### Task
From the first line to the last, repeat the data exactly and drop the pictures.

.....

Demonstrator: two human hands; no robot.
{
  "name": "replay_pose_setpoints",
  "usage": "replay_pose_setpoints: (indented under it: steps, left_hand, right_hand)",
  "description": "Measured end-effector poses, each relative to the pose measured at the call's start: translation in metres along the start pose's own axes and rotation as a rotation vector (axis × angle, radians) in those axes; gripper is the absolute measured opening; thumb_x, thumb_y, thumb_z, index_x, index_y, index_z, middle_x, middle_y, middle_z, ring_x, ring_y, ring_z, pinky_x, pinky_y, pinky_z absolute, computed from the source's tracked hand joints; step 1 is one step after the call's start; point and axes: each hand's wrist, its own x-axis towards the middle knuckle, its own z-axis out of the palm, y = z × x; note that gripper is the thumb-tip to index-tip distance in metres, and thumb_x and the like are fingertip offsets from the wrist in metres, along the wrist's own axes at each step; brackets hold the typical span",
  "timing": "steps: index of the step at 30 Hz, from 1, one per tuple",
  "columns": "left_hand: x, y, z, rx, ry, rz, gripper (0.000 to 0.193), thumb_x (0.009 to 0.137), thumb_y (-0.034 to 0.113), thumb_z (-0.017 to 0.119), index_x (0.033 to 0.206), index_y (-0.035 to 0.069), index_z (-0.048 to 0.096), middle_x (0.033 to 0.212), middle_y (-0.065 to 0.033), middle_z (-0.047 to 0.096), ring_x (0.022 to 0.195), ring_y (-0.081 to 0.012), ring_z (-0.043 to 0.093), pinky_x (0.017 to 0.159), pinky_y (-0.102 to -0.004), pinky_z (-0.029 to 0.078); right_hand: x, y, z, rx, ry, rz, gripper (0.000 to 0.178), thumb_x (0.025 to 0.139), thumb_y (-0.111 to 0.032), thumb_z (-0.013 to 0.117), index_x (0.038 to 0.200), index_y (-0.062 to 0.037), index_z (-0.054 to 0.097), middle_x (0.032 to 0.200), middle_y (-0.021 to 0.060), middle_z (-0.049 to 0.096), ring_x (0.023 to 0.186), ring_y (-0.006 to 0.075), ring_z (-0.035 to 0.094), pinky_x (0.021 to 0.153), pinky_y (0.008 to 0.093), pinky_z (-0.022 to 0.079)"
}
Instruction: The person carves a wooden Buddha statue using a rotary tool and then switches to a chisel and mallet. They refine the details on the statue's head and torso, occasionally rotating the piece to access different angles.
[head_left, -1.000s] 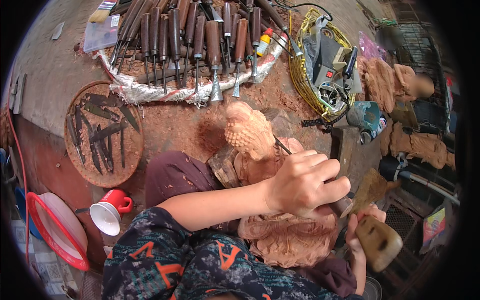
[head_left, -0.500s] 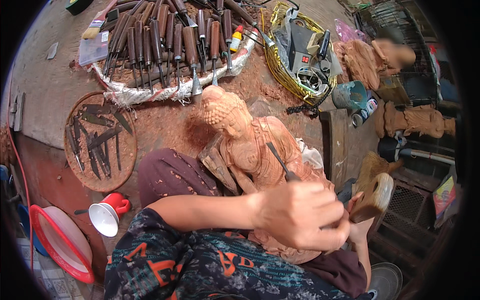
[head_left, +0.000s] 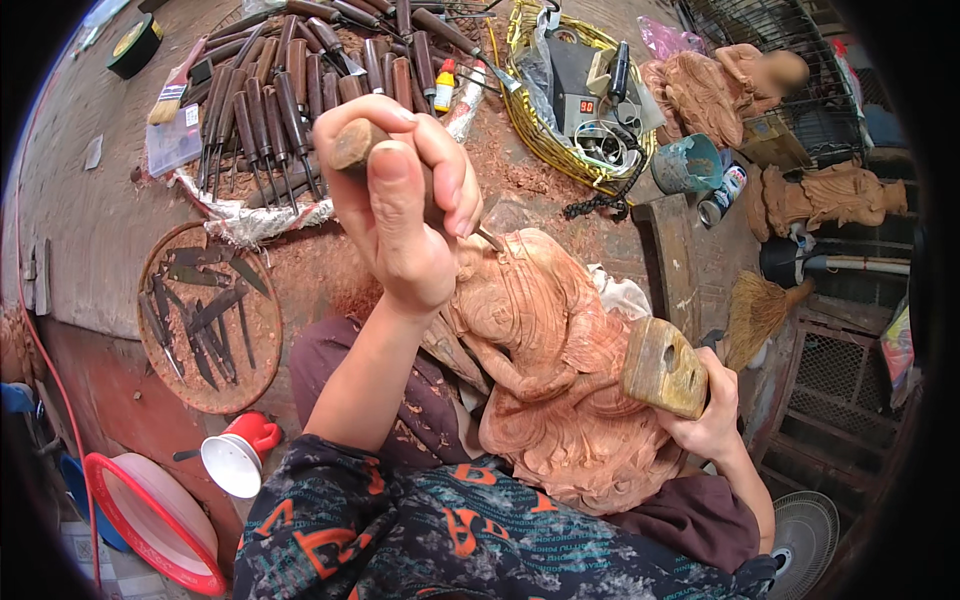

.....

### Response below
Demonstrator: two human hands; no robot.
{
  "name": "replay_pose_setpoints",
  "usage": "replay_pose_setpoints: (indented under it: steps, left_hand, right_hand)",
  "description": "Measured end-effector poses, each relative to the pose measured at the call's start: translation in metres along the start pose's own axes and rotation as a rotation vector (axis × angle, radians) in those axes; gripper is the absolute measured opening; thumb_x, thumb_y, thumb_z, index_x, index_y, index_z, middle_x, middle_y, middle_z, ring_x, ring_y, ring_z, pinky_x, pinky_y, pinky_z absolute, computed from the source's tracked hand joints; step 1 is one step after the call's start; point and axes: each hand's wrist, its own x-axis towards the middle knuckle, its own z-axis out of the palm, y = z × x; note that gripper is the thumb-tip to index-tip distance in metres, and thumb_x and the like are fingertip offsets from the wrist in metres, along the wrist's own axes at each step; brackets hold the typical span",
  "timing": "steps: index of the step at 30 Hz, from 1, one per tuple",
  "columns": "left_hand: x, y, z, rx, ry, rz, gripper (0.000 to 0.193), thumb_x (0.009 to 0.137), thumb_y (-0.034 to 0.113), thumb_z (-0.017 to 0.119), index_x (0.033 to 0.206), index_y (-0.035 to 0.069), index_z (-0.048 to 0.096), middle_x (0.033 to 0.212), middle_y (-0.065 to 0.033), middle_z (-0.047 to 0.096), ring_x (0.022 to 0.195), ring_y (-0.081 to 0.012), ring_z (-0.043 to 0.093), pinky_x (0.017 to 0.159), pinky_y (-0.102 to -0.004), pinky_z (-0.029 to 0.078); right_hand: x, y, z, rx, ry, rz, gripper (0.000 to 0.178), thumb_x (0.025 to 0.139), thumb_y (-0.111 to 0.032), thumb_z (-0.013 to 0.117), index_x (0.038 to 0.200), index_y (-0.062 to 0.037), index_z (-0.054 to 0.097), middle_x (0.032 to 0.200), middle_y (-0.021 to 0.060), middle_z (-0.049 to 0.096), ring_x (0.023 to 0.186), ring_y (-0.006 to 0.075), ring_z (-0.035 to 0.094), pinky_x (0.021 to 0.153), pinky_y (0.008 to 0.093), pinky_z (-0.022 to 0.079)"
}
Instruction: The person carves a wooden Buddha statue using a rotary tool and then switches to a chisel and mallet. They refine the details on the statue's head and torso, occasionally rotating the piece to access different angles.
[head_left, -1.000s] 
[head_left, -0.500s] 
[head_left, +0.000s] 

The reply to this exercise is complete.